One of the best things about video games is how diverse they can be; the difference between Tetris and Fallout is massive. So when you're looking for a game that can help get you (and your family) through Thanksgiving, there are a lot of choices. And it all depends on what you want to do. Do you want to get out some aggression with your uncle? Teach your little cousin how to build stuff? Or chill out and enjoy a good story together? No matter your mood, one of these will help make your Thanksgiving just a bit better.
Want to get creative?
Super Mario might be the closest thing gaming has to a universal language. Nearly everyone understands how he jumps and what happens when you grab a mushroom. Super Mario Maker for the Wii U lets you use that knowledge to build your own Mario levels for other people to play. It's an incredibly intuitive process — the Gamepad's touchscreen makes it easy to drag and drop new items into your creation — and, even though it's technically a single-player game, it's a lot of fun to build stages and then watch your friends and family play them in real time.

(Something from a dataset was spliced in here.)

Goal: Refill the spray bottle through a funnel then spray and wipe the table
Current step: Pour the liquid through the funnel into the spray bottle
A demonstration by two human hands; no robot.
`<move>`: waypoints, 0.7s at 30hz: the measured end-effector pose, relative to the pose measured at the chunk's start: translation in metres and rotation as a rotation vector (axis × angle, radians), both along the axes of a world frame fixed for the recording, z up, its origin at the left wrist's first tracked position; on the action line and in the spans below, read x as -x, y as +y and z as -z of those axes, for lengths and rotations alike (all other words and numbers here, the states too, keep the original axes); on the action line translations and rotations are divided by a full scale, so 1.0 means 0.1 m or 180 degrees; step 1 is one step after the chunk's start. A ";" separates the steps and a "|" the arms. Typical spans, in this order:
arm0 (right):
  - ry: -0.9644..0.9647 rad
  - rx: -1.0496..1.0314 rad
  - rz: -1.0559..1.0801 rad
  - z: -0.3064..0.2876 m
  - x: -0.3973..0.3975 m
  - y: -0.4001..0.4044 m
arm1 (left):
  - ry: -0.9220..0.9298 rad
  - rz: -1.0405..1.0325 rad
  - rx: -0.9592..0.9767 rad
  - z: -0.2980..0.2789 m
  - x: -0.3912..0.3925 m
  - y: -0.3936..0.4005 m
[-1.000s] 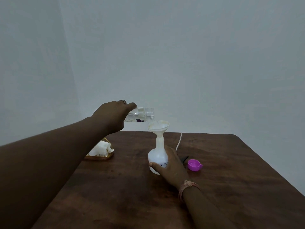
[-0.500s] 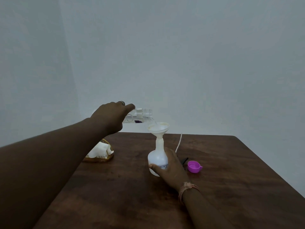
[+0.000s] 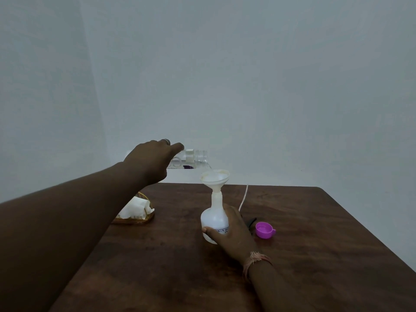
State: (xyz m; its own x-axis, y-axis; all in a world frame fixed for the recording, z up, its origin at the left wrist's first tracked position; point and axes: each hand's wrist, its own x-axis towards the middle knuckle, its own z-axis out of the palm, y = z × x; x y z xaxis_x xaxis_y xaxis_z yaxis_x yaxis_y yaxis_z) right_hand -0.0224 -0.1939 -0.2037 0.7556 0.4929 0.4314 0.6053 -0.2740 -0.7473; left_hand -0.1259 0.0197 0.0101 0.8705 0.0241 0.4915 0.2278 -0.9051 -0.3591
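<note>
Risk: clear bottle (image 3: 195, 157) is tipped near flat w/ its mouth just above the funnel (image 3: 215, 176) rim, so a thin stream could miss the bowl or overflow it if poured too fast, wetting the table (image 3: 315, 233). Funnel only sits in the spray bottle (image 3: 212, 218) neck; a knock could tip it. Left hand (image 3: 153, 162): fingers wrapped round the clear bottle's body, firm grip. Right hand (image 3: 231, 233): fingers & thumb curled round the spray bottle's lower body, steadying it upright near table centre. Purple cap (image 3: 265, 230) lies just right of it; tissue basket (image 3: 135, 210) toward the left edge.
</note>
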 end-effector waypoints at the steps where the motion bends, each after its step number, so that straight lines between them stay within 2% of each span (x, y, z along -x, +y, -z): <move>1: 0.0008 0.0006 -0.0009 -0.01 0.00 0.00 | 0.0004 0.0001 0.0001 0.00 0.00 0.00; 21: 0.0002 0.0030 -0.0018 -0.03 0.03 -0.01 | -0.0024 0.0024 -0.0061 -0.02 -0.01 0.00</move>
State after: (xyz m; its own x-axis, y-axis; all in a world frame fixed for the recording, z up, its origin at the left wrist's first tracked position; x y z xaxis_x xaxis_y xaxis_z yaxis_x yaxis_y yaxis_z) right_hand -0.0258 -0.1951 -0.2007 0.7531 0.5012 0.4261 0.6064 -0.2777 -0.7451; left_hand -0.1245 0.0194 0.0124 0.8669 0.0082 0.4984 0.2238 -0.8998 -0.3746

For a few years rhythm games were the go-to multiplayer experience for many people; there's just something universal about wanting to pretend to be a rock star. This year both Guitar Hero and Rock Band made a comeback, and while both have their good points, Rock Band 4 has one particular feature that makes it perfect for showing off your creative side: guitar solos. For the first time in the series, you can freestyle during the solo portions of a song, instead of simply following on-screen instructions. It's not only a lot of fun, but it's also a great way to make everyone think you're actually good at guitar.
There is a very strong possibility that at least one person in your family is a fan of Property Brothers. If that's the case, what you need to do is grab that person, sit down beside them on the couch, and break out a Nintendo 3DS with a copy of Animal Crossing: Happy Home Designer. The game takes place in the adorable Animal Crossing universe, but this time you're put in the role of an interior designer. Animals will give you loose guidelines for how they want their home to look, and from there you have complete freedom to design their dream home. You even get to design restaurants and shops. It's possible to make some really cute locations, though if you're in the mood for something darker, you could always build a new settlement in Fallout 4.
In the mood for some action?
The biggest portion of Star Wars Battlefront is its online multiplayer, where you can engage in massive space battles with people all over the world, and customize your own character with different looks and weapons. But the game also includes a local split-screen mode, which makes it perfect for playing together on a couch. The survival mode is a particular highlight: you and a partner take on the role of two Rebel soldiers, taking on increasingly challenging waves of Imperial forces, from stormtroopers to TIE fighters. Nothing keeps a family together quite like bringing down a towering AT-ST as a team.
If you're not in the mood for shooting, though, there's always jumping. The sleek, minimalist N++ takes a familiar concept — Mario-style platforming — and turns it into one of the most intense games of the year. In the process of completing a single level you will likely die dozens of times (at least), dodging everything from laser beams to homing missiles. The game also introduces a new co-operative mode to the series, so that you can share the game's intense joys and horrible lows with another person sitting right next to you.
Of course, it's not always possible for everyone to get together in one place on Thanksgiving, but the internet makes it relatively easy to play games together online. And Nintendo's Splatoon is one of the only family-friendly online shooters around. It's more paintball than death match, tasking two teams of four with painting as much of a level as possible before time runs out. It manages to be fun even if you have terrible aim; you can even wield a giant paint roller instead of a gun. The only real drawback is the lack of voice chat, but, depending on your family, that might not be such a bad thing.
chill out and enjoy a good story (Together)
In a lot of ways, a lot of games are starting to resemble television — which means you can enjoy them with other people in the same room, just like a good TV show. Only one person can play at a time, but that doesn't make the experience any less communal. Life is Strange is a perfect example of this. The game is divided into five episodes, each around two hours long, and follows the story of a young high school student with the power to rewind time. It plays out a lot like a TV show, except at key points you'll be able to make decisions that influence how the story plays out. Having a couple of extra people to help can make those decisions a lot easier to make.
If you're looking for something a bit more eerie and relaxing, Everybody's Gone to the Rapture tosses you into a quaint English town with one very important twist: every single person has disappeared. There's no action, so you don't have to worry about failing, but the story comes at you in different ways — from phone messages to scraps of paper laying around — and picking up on everything can be a challenge. It's a big help having someone there to point out clues you might otherwise walk right past, or connect narrative dots that aren't totally obvious. And since the ending is very ambiguous, it also leaves plenty of room for post-feast arguing about what really happened.
Similarly, Her Story is one of gaming's few great whodunits, a game that involves nothing more than watching clips from a series of interrogation clips. You're presented with an ancient-looking computer screen, which you can use to search key terms and then watch any corresponding clips. All of the video is of Hannah Smith, a woman whose husband died in an as-of-yet unsolved case. By watching her old interrogation videos you have to figure out if it was an accident or murder. There are plenty of twists, and like a good episode of Sherlock, they're best enjoyed with someone else.